PyFLASH objects are Python wrappers around a few recurring data shapes: subject-level summary tables, row-level marker tables, image metadata, ROI tables, JSON-style condition specs, plot spec files, exclusion ledgers, and pipeline manifests. These pages explain those structures directly, so you can inspect or prepare data without reading the source code.

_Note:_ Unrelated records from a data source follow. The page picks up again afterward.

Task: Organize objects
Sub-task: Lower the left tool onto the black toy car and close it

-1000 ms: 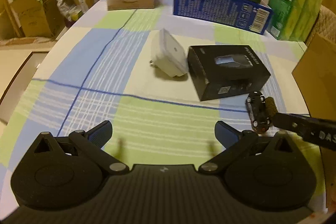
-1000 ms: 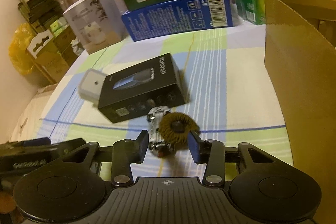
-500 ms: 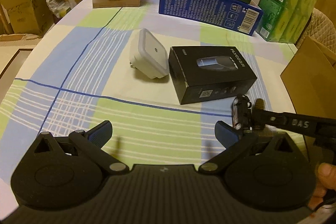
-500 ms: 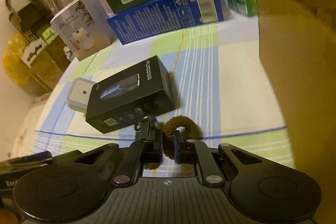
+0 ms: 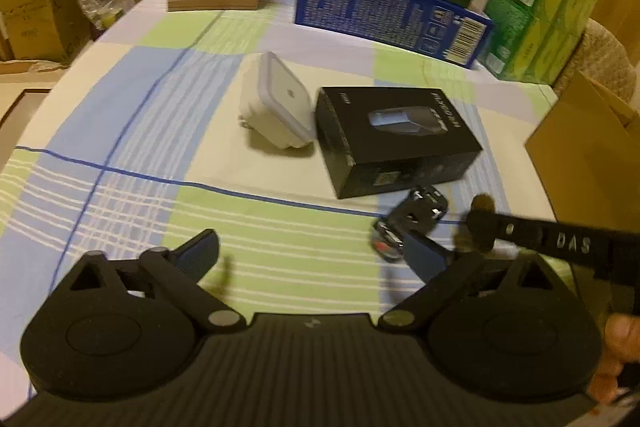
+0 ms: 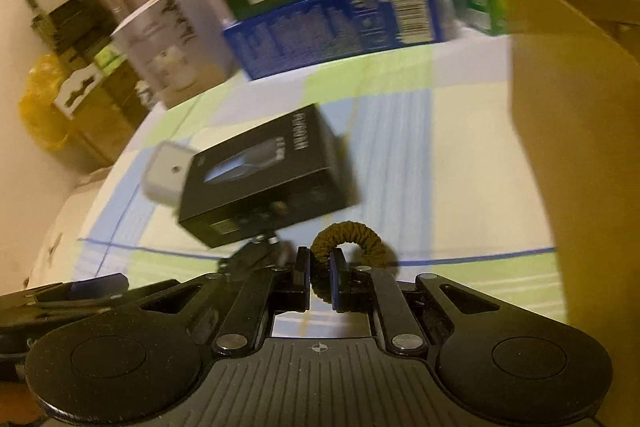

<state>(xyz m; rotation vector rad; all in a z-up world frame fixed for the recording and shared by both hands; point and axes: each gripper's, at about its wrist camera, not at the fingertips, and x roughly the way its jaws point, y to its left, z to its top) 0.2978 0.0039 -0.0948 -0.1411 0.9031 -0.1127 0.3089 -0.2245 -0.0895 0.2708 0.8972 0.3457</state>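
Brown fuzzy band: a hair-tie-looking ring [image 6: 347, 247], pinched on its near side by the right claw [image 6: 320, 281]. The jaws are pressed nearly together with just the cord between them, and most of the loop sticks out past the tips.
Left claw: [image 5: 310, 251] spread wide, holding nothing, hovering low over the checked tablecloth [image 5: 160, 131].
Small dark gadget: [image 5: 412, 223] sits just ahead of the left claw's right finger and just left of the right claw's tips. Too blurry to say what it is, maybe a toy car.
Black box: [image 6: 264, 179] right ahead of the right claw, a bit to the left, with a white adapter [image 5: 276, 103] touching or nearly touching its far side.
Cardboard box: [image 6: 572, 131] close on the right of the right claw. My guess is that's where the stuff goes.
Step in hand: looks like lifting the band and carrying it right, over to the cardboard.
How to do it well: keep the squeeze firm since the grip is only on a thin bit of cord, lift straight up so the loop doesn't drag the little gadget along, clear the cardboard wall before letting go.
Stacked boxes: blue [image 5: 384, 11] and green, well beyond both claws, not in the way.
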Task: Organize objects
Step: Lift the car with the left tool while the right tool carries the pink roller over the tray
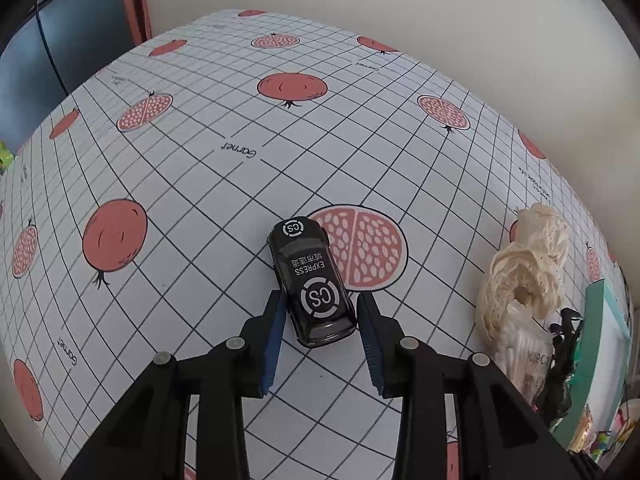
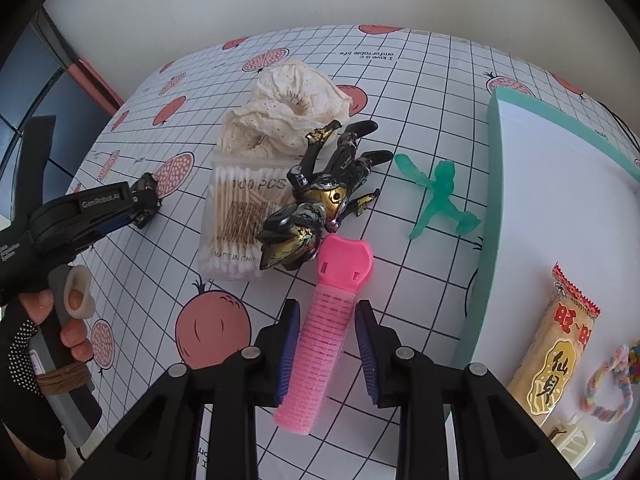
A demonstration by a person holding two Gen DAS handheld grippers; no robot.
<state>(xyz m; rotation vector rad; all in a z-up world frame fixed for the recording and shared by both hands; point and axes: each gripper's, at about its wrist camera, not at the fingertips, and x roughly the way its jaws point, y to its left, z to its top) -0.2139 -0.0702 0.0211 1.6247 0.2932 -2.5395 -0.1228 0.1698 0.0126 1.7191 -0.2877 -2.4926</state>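
On the fruit-print table, a black and gold toy figure lies on a box of cotton swabs, touching the cap end of the pink hair roller, with a green toy and a teal box to the right. The roller lies between the open fingers of the right claw, long way pointing straight ahead, cap far. The left claw is open around the back of a black toy car, which points away, a bit left.

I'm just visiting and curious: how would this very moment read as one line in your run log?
left gripper: open, straddling black toy car | right gripper: open, straddling pink hair roller | teal box: holds snack packet
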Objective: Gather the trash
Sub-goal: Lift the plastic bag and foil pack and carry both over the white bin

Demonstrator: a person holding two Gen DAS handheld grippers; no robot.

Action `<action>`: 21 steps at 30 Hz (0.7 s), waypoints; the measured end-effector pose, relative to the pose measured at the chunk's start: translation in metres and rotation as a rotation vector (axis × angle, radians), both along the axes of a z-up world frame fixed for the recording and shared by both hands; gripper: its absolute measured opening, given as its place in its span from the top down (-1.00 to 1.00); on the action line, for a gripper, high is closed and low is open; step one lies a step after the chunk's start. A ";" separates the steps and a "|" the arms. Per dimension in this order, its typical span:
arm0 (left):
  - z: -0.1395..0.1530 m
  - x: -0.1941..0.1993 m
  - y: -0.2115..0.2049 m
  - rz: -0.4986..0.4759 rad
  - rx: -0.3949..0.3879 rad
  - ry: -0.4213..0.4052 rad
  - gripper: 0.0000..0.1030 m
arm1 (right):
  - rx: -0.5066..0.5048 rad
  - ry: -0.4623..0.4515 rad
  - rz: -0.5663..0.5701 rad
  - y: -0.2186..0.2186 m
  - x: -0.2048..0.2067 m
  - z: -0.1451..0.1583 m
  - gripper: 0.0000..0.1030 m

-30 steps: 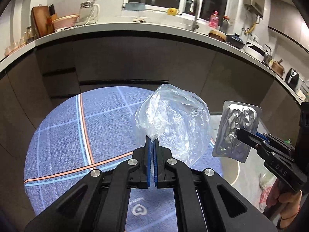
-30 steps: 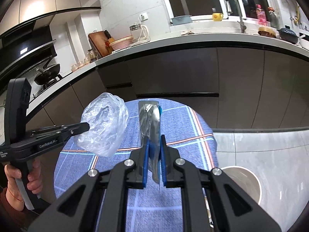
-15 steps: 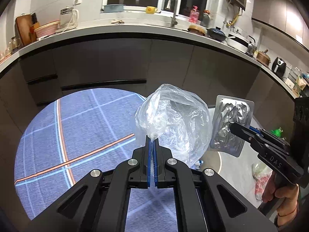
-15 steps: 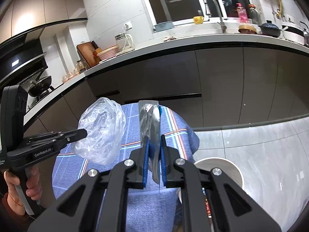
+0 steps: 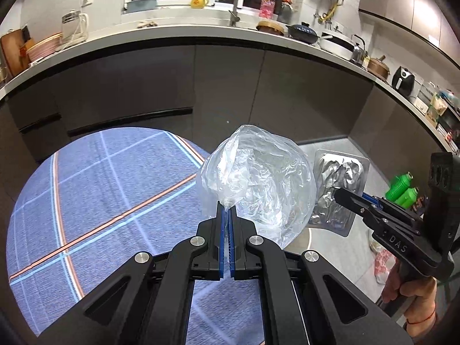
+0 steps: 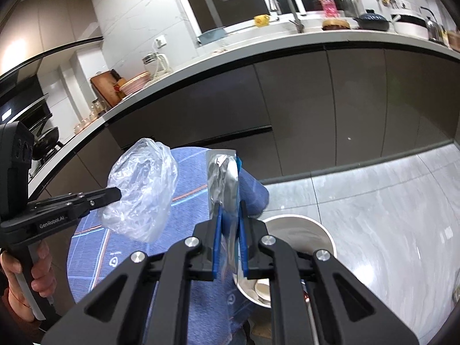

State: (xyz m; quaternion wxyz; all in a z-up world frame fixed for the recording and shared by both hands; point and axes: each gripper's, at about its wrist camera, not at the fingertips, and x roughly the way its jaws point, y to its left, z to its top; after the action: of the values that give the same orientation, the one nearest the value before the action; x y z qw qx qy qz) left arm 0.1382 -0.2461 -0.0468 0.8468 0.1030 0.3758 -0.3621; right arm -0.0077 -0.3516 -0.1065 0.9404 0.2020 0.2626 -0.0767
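Shows less of the blue-checked table (image 5: 100, 201) behind the jaws than a second ago, and more grey floor tile to the right. Brings the white bin (image 6: 293, 218), earlier low and off to the right in the right wrist view, to just under and slightly right of the right-hand jaws. Means, by the look of it, that pick-up is done and both loads are on the way over to the drop, with neither released yet.

Left gripper (image 5: 226, 210): jaws pressed all but together, pinching a gathered corner of a crumpled clear plastic bag (image 5: 258, 184). Puffs up and forward of the tips, leaning a little right, hanging clear of the table.

Right gripper (image 6: 229, 210): jaws narrowly parted, clamped on the lower edge of a silver foil blister pack (image 6: 222, 178). Stands upright between the pads, edge-on, rising well above the tips. Seen from the left wrist, sits just right of the bag, near it but apart as far as can be told.

Bin mouth open, something pale at the bottom. Lies below the blister pack already; lies right of and below the left-hand jaws, mostly hidden behind the bag. Probably calls for a little more travel rightward on the left side before letting go, or the light bag may drift past the rim.
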 end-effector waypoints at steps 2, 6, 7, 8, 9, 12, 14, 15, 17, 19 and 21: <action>-0.005 0.000 -0.008 -0.010 0.008 0.009 0.96 | 0.010 0.010 -0.012 -0.007 -0.003 -0.007 0.77; -0.016 0.002 -0.027 -0.034 0.025 0.034 0.96 | 0.039 0.039 -0.038 -0.020 -0.007 -0.024 0.77; -0.019 0.003 -0.030 -0.038 0.028 0.039 0.96 | 0.046 0.046 -0.042 -0.023 -0.008 -0.028 0.77; -0.021 0.004 -0.034 -0.043 0.032 0.045 0.96 | 0.050 0.051 -0.045 -0.025 -0.008 -0.031 0.77; -0.025 0.004 -0.039 -0.049 0.038 0.051 0.96 | 0.056 0.059 -0.048 -0.028 -0.009 -0.035 0.77; -0.034 0.006 -0.051 -0.062 0.051 0.067 0.96 | 0.072 0.081 -0.058 -0.035 -0.008 -0.047 0.77; -0.039 0.006 -0.058 -0.067 0.060 0.076 0.96 | 0.084 0.096 -0.064 -0.039 -0.008 -0.055 0.77; -0.043 0.007 -0.060 -0.069 0.065 0.081 0.96 | 0.093 0.107 -0.067 -0.041 -0.008 -0.061 0.77; -0.050 0.010 -0.067 -0.075 0.079 0.094 0.96 | 0.110 0.126 -0.074 -0.045 -0.007 -0.072 0.77; -0.057 0.013 -0.073 -0.082 0.090 0.107 0.96 | 0.128 0.141 -0.077 -0.048 -0.005 -0.080 0.76; -0.064 0.015 -0.079 -0.087 0.102 0.117 0.96 | 0.144 0.159 -0.077 -0.051 -0.003 -0.090 0.76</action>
State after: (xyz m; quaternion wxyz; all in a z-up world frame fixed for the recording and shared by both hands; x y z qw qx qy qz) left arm 0.1537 -0.3253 -0.1111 0.8005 0.1408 0.4378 -0.3843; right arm -0.0105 -0.4029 -0.1963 0.8959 0.2723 0.3334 -0.1094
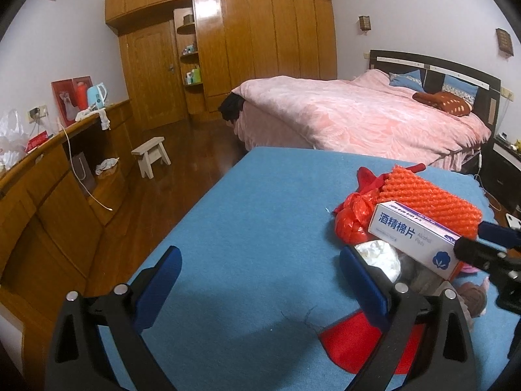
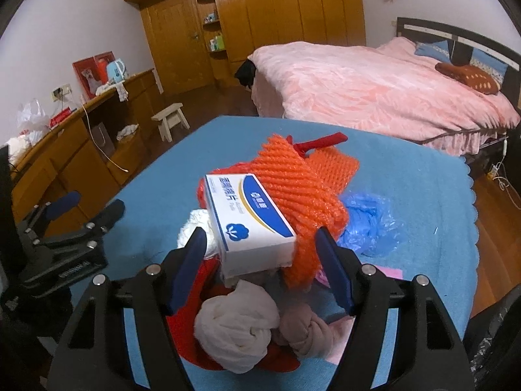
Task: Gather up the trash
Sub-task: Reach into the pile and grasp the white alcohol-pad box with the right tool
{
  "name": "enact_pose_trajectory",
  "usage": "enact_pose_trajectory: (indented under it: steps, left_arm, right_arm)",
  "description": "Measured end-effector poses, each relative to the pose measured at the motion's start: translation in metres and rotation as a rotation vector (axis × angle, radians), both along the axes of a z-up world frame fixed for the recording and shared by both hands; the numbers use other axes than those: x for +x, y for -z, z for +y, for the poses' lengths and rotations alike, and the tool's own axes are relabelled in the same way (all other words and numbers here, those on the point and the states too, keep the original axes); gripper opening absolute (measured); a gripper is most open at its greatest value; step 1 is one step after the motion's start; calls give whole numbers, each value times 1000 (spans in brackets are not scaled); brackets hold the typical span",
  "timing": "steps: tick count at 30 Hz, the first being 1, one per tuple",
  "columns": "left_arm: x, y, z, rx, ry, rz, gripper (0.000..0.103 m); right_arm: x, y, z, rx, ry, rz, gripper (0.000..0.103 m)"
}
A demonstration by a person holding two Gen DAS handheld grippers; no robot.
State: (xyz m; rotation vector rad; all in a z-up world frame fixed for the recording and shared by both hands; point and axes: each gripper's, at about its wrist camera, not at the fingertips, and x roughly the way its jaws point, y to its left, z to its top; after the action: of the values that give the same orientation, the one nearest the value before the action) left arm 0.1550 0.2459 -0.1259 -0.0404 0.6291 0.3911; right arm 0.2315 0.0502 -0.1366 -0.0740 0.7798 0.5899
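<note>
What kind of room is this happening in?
Most likely a home bedroom: a bed with a pink quilt, a wooden built-in wardrobe, and a low wooden sideboard along the wall.

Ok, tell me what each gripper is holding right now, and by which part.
Nothing. The left gripper is open over the blue cloth; the right gripper is open around the white-and-blue cardboard box, not clamping it.
</note>
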Motion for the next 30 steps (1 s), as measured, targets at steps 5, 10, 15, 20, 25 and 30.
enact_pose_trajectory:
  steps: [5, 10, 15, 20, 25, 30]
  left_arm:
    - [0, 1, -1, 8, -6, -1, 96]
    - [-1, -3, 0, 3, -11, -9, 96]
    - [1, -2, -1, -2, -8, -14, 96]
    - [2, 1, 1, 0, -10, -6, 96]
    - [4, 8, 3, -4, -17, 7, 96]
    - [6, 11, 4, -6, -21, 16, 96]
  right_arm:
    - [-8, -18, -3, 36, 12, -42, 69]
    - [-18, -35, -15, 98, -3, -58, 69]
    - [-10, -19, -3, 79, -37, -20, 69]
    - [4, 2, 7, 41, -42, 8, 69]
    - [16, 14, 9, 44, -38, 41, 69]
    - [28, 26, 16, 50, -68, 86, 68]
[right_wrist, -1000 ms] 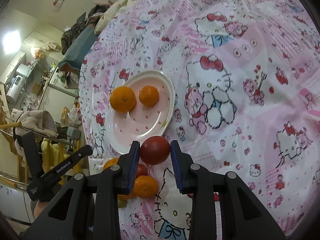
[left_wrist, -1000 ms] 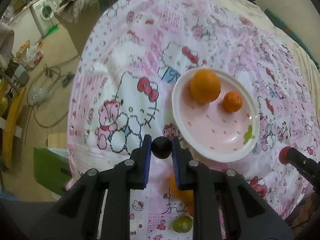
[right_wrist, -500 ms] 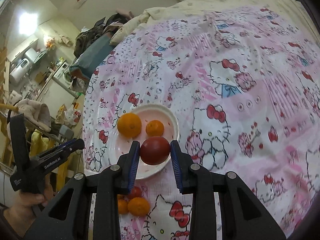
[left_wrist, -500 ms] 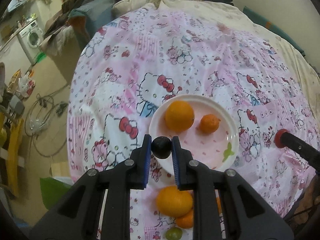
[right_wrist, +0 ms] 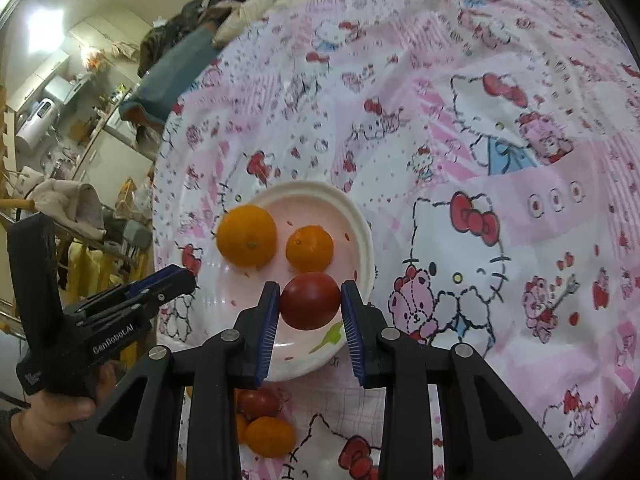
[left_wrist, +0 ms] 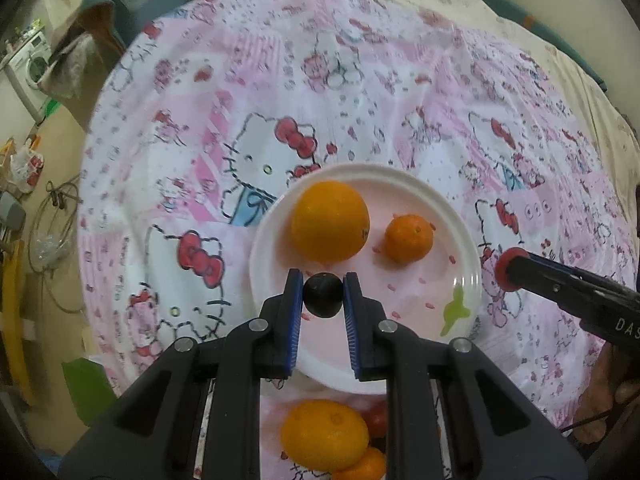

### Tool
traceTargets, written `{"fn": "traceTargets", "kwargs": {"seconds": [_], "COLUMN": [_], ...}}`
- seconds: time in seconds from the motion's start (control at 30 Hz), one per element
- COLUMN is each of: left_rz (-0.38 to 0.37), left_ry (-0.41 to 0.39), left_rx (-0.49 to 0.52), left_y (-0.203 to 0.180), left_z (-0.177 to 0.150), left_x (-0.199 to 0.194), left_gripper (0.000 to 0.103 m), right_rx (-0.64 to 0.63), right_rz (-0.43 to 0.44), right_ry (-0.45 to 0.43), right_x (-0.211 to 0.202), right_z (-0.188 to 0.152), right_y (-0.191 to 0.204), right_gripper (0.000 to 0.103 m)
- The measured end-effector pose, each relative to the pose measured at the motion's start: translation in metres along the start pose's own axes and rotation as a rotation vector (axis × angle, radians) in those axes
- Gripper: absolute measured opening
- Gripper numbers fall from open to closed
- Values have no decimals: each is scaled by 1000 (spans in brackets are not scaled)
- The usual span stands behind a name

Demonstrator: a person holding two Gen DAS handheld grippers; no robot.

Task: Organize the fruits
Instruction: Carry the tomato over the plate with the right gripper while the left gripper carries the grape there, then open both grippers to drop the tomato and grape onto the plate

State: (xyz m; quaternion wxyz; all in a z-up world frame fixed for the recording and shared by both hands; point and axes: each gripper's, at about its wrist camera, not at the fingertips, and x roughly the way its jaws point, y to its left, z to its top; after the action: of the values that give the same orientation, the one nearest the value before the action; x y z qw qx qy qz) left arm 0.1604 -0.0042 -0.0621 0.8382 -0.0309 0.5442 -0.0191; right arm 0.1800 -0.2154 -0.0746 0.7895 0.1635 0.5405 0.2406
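Over the plate [left_wrist: 460, 224], left tongs [left_wrist: 322, 295] clamp a dark fruit [left_wrist: 322, 294], right tongs [right_wrist: 310, 307] a red fruit [right_wrist: 310, 301].

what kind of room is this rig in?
Likely a lived-in home, maybe a bedroom: cartoon-print sheet under the plate, washing machine off to the side, clothes heap behind.

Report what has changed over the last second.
Both grippers carried their fruit in over the plate: left gripper with the dark fruit, right gripper with the red fruit. Unchanged: both grips, and the two oranges on the plate.
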Motion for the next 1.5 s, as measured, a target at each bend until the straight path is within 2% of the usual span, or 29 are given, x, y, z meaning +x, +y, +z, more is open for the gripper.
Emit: {"fn": "traceTargets", "kwargs": {"seconds": [0.33,0.47,0.6,0.8,1.5], "left_rz": [1,24,3,15,-9], "left_ry": [6,2,23,-3,-3], "left_rx": [14,41,35,50,19], "left_y": [-3,-5,-7,-10,-7], "left_z": [1,0,-4,-3,-2], "left_x": [15,20,25,24,28], "left_gripper": [17,17,17,18,18], "right_rx": [-1,0,7,21,27], "right_rz": [7,-3,-3,-9,-8], "right_ry": [69,87,83,79,79], "right_x": [30,37,36,36,38], "right_z": [-7,-13,-13,-12,-12], "right_y": [0,0,-2,-4,-3], "right_gripper": [33,33,33,34,35]}}
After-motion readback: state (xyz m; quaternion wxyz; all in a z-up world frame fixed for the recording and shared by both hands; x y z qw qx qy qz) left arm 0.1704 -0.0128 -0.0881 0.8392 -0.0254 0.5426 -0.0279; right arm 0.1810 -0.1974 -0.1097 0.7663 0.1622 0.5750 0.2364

Use the object pages for lifecycle questions such as how a Batch is created. Use these data-structure pages when you need to know what columns, keys, or files a function expects.

Page Use It For
Summary Table Columns in experiment.summary, batch.summary, batch.summaries, and table-backed inputs.
Marker Tables Row-level object, cell, antibody, attribute, behaviour, and colocalisation tables in .data.
Image Table Image metadata columns, image path lookup, and how summary metadata is attached.
ROI Tables ROI property tables, ROI zip coordinate records, master_region, and ImageROI names.
Condition Specs JSON-serializable condition definitions used by UI projects and build_condition_list.
Plot Spec Files YAML, TOML, and JSON files passed to run_spec.
Exclusion Ledgers The audit table attached by exclusion helpers and optionally saved as CSV.
Pipeline Manifests manifest.json and _runs_index.csv records written by analysis pipelines.

Stable Identifiers

Most PyFLASH analysis functions expect or create these normalized identifiers:

Name Meaning
AnimalName Internal subject/sample identifier. DataFrame inputs can map another column to this with subject_col; animal_col remains a legacy alias.
Condition Internal group label used by group-aware plots and pipelines. DataFrame inputs can map another column to this with group_col; condition_col remains a legacy alias.
Factor columns Extra grouping columns such as Diagnosis, Sex, or Time, usually derived from a group list.
Region A concrete ROI instance, such as SCN1.
ROI ROI label stored on a row. It may be a concrete ROI instance such as SCN1 or a base/family value such as SCN; use ROI-base helpers or parameters when you need family-level selection.
ImageROI The image-panel ROI label, such as LHSCN or RHSCN2.

Compatibility Notes

PyFLASH normalizes several input styles into these structures. Folder-backed experiments come from FLASH/ImageJ CSV and ROI files, while table-backed experiments come from pandas.DataFrame objects. The normalized columns are stable, but metric columns depend on the markers and ImageJ exports present in your data.

Missing or deliberately excluded values use explicit sentinel strings in some tables. Do not treat those sentinels as real measurements; PyFLASH numeric coercion paths treat them as analysis-missing.